● Required action
When copying the data below, keep only the lines from the one with "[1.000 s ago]" through the one with "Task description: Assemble", word for word, and skip the pictures.

(Entries taken from a collection)
::::::::

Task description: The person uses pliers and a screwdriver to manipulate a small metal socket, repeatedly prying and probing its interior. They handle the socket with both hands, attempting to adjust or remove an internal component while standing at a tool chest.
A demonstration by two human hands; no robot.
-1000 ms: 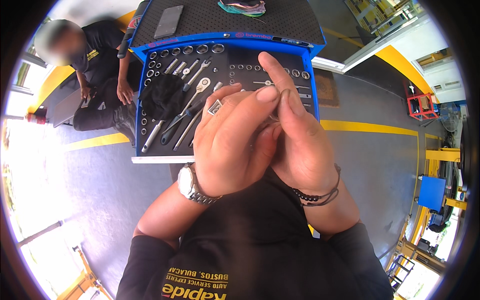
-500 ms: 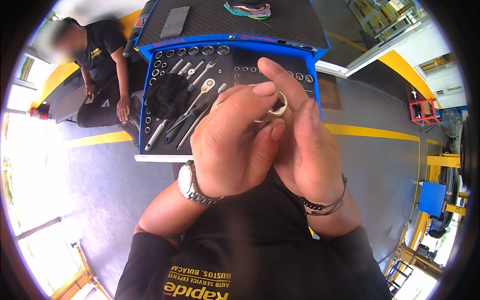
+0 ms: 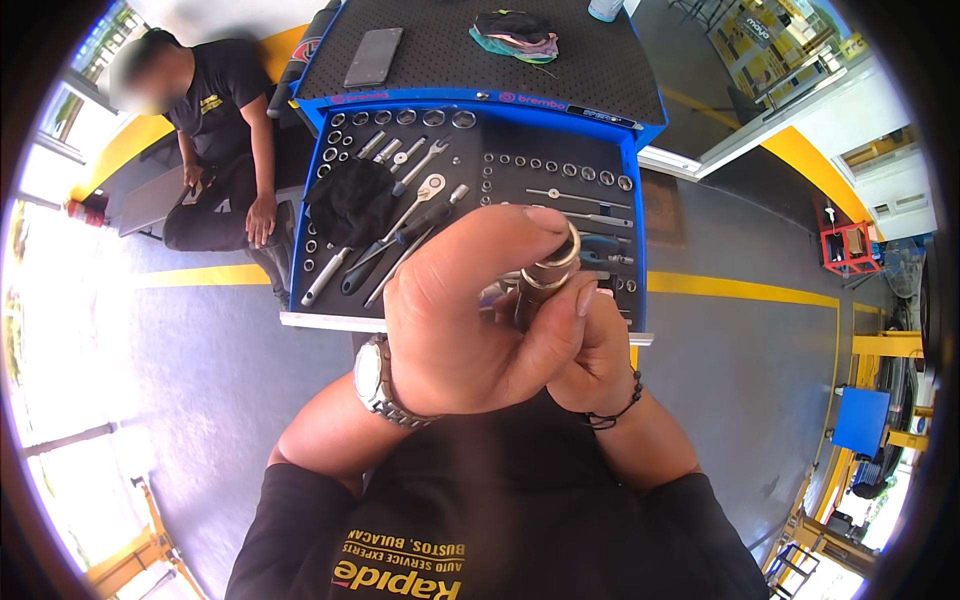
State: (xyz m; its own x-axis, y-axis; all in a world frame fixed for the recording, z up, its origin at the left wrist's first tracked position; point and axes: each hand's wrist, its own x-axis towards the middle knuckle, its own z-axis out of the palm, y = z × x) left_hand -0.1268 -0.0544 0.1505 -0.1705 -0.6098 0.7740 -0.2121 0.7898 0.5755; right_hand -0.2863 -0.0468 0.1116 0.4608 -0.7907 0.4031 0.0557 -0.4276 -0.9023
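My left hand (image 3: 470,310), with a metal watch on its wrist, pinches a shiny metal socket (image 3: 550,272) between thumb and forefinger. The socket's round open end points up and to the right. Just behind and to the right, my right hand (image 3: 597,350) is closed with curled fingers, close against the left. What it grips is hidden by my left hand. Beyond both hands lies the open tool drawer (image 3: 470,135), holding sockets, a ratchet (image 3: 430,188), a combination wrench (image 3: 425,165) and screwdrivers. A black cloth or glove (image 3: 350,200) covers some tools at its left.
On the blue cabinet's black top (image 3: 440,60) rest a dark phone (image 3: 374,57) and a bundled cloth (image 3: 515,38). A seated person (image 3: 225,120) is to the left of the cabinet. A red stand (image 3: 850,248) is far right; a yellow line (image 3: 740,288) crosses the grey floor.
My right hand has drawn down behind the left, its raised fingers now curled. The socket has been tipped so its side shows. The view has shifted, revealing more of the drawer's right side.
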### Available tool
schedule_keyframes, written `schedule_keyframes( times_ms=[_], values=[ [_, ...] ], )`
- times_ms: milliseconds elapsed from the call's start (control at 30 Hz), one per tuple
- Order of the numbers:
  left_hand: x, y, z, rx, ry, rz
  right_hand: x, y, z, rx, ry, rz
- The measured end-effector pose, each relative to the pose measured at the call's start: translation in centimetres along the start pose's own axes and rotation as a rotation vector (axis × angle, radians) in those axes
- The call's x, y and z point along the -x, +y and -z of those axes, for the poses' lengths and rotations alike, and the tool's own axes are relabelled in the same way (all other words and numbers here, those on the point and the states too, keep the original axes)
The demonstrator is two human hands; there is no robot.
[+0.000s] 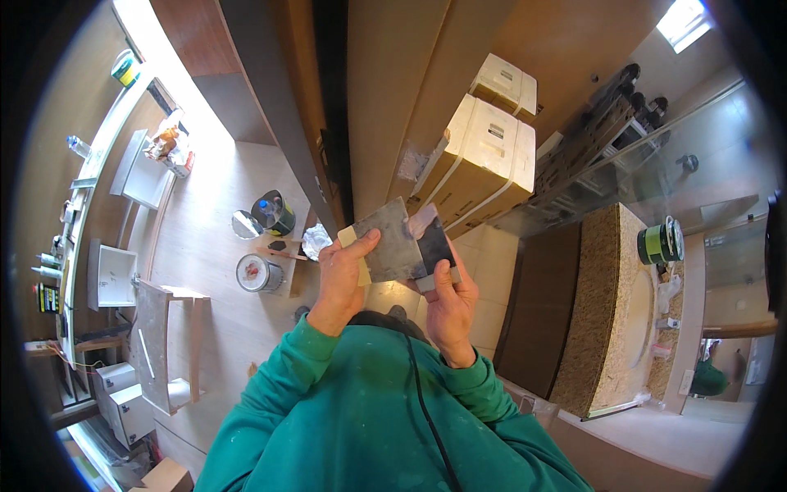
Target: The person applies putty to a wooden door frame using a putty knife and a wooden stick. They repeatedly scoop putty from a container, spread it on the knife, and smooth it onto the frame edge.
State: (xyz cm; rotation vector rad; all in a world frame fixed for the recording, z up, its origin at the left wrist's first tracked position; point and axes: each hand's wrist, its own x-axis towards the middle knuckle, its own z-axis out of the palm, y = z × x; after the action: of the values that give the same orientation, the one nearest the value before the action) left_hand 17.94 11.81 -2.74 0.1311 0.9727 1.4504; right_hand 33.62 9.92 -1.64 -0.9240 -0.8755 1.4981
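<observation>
My left hand [340, 279] is closed on a wide, flat putty knife [389, 246] with a smeared grey blade and a cream grip along one edge. In my right hand [452, 305] is a second, narrower putty knife [437, 250] with a dark blade. The two blades meet in front of my body, the dark one overlapping the grey one's right side. A lump of pinkish filler paste [422, 220] sits at the upper part where they meet. My right thumb presses on the dark blade; the fingers beneath it are mostly hidden.
Strapped cardboard boxes [479, 156] stand ahead, right of an upright dark panel [279, 107]. On the floor to the left are an open tin [258, 273], a dark bucket [281, 220] and a wooden frame [168, 344]. At right, a green-labelled bucket [661, 243] rests by a granite counter [602, 312].
</observation>
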Motion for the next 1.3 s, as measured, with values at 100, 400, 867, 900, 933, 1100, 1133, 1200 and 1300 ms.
schedule_keyframes(
  times_ms=[100,400,867,900,933,1100,1133,1200,1300],
  values=[
    [-0.4,-0.5,0.3,-0.028,0.006,-0.120,-0.6,-0.5,-0.1,0.116,-0.075,-0.043],
    [-1.6,-0.6,1.0,0.105,0.077,-0.097,-0.6,0.5,2.3,1.029,-0.214,0.317],
    [-0.6,0.1,0.6,-0.219,0.026,-0.446,-6.4,-8.0,3.0,1.132,-0.392,0.610],
    [-0.4,0.0,0.6,-0.242,0.036,-0.460,-6.6,-8.3,2.6,1.150,-0.416,0.599],
    [-0.3,-0.2,0.6,-0.265,0.036,-0.478,-6.8,-8.5,2.3,1.148,-0.441,0.638],
    [0.4,-1.0,0.8,-0.353,0.058,-0.547,-7.0,-8.5,2.0,1.198,-0.544,0.610],
    [0.5,-1.1,0.9,-0.372,0.067,-0.565,-7.1,-8.3,1.9,1.205,-0.547,0.649],
    [0.8,-1.5,1.2,-0.416,0.088,-0.592,-7.1,-7.7,1.8,1.225,-0.550,0.706],
    [1.0,-2.0,1.8,-0.487,0.100,-0.635,-7.0,-7.0,1.6,1.244,-0.524,0.775]
  ],
)
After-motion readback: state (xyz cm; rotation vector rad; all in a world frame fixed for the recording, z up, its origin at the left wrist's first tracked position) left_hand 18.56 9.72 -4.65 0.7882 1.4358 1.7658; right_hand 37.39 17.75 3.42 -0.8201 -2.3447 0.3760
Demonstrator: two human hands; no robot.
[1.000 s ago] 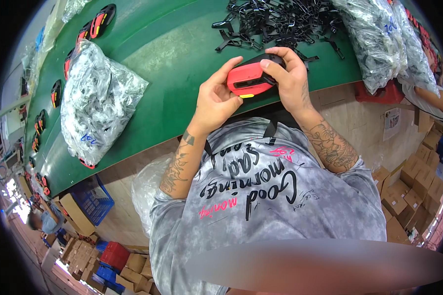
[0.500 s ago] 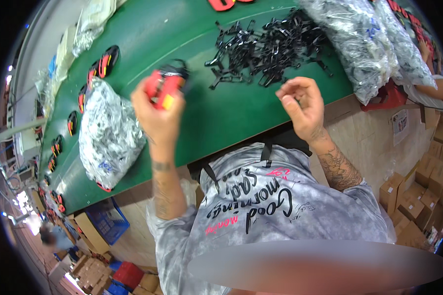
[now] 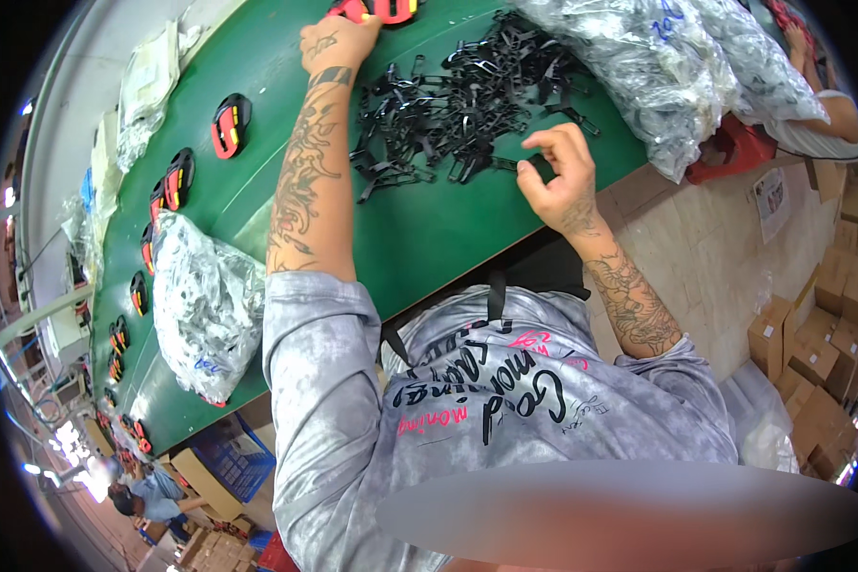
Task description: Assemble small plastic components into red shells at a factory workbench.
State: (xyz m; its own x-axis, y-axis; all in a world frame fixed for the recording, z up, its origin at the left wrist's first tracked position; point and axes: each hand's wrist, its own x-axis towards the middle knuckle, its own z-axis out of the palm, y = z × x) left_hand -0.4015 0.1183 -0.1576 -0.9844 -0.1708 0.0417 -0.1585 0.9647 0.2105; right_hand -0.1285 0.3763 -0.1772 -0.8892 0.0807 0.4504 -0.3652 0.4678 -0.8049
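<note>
My left hand [image 3: 341, 43] stretches to the far edge of the table, its fingers closed on a red and black plastic piece [image 3: 353, 10] that the top of the picture cuts off. Another red piece [image 3: 398, 10] lies right beside it. My right hand [image 3: 564, 176] hovers by the near edge with thumb and forefinger apart, holding nothing. Just left of it spreads a heap of black plastic clip-like parts [image 3: 462, 105]. One red and black piece with yellow marks [image 3: 227, 126] rests alone on the green table, left of my left forearm.
The green table [image 3: 419, 243] carries a clear bag of parts [image 3: 205, 310] at left and large filled bags [image 3: 667, 76] at right. More red and black pieces [image 3: 173, 181] run down the left side. Cardboard boxes [image 3: 820, 348] stack on the floor at right. Other people work nearby.
My left hand has put down the red and black piece at the left and moved to the far edge, onto another. My right hand has shifted slightly left, toward the heap.
</note>
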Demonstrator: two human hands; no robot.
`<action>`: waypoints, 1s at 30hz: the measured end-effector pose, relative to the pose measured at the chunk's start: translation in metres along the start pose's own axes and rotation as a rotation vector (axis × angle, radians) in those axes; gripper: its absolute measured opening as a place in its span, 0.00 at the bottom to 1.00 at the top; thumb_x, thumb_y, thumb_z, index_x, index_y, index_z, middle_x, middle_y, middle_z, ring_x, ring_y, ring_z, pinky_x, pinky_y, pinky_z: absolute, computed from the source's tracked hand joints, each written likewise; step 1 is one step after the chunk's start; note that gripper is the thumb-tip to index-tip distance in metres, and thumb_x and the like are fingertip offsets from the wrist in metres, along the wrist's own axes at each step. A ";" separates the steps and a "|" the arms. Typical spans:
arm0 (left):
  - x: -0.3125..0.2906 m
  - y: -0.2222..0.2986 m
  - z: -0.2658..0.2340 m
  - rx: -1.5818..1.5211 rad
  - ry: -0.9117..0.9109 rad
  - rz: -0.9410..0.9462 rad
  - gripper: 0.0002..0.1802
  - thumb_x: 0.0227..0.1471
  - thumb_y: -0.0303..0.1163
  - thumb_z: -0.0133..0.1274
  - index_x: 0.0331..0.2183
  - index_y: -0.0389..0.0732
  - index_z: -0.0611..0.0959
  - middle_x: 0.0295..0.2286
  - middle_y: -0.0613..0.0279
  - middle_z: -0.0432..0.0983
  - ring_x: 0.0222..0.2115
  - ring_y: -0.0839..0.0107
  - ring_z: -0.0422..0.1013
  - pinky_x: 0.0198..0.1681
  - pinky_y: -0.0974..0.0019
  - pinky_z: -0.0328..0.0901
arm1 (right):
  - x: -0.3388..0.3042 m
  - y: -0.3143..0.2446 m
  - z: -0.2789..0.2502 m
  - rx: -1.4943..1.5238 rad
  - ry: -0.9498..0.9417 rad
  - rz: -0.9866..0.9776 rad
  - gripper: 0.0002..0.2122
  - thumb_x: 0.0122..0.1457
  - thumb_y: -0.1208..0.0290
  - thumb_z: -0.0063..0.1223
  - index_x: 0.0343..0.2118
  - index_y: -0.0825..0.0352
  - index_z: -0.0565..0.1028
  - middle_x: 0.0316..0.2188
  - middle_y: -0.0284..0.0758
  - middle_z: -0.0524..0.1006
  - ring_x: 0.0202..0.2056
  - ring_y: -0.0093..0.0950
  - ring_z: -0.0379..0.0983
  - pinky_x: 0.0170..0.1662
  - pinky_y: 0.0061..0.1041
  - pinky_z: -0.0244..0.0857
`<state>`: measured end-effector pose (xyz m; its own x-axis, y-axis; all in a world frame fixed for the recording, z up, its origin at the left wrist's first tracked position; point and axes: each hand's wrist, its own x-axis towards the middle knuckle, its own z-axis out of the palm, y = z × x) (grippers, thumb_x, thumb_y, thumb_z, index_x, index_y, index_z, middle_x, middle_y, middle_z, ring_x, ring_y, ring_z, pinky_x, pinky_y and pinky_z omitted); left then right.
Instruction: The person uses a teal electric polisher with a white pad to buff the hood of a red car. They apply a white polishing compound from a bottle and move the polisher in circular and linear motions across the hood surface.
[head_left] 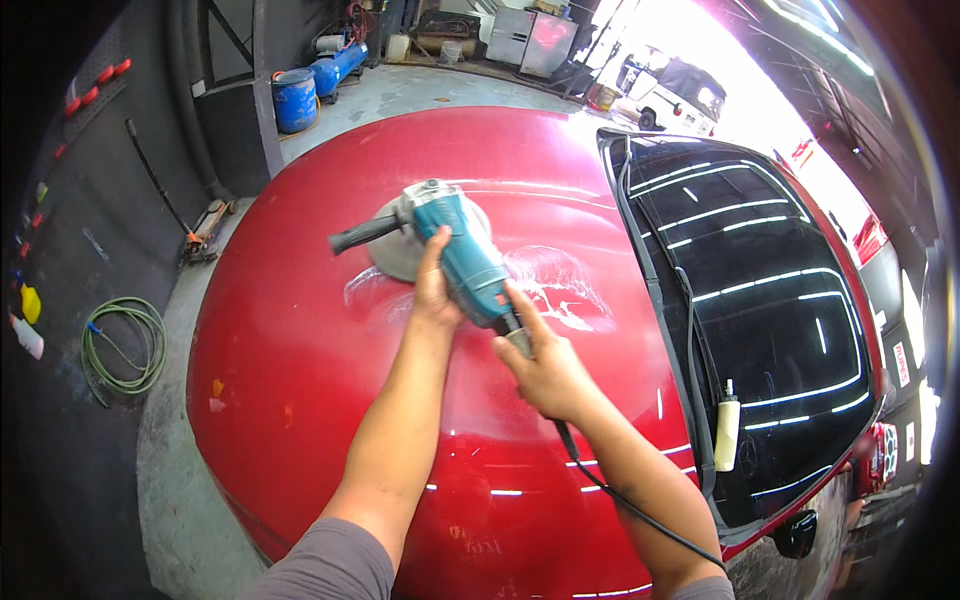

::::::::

● Answer space
[1.000 s ago] 
[0.500 s ago] 
[now] 
Task description: Assemble small plastic components into red shells at a factory workbench.

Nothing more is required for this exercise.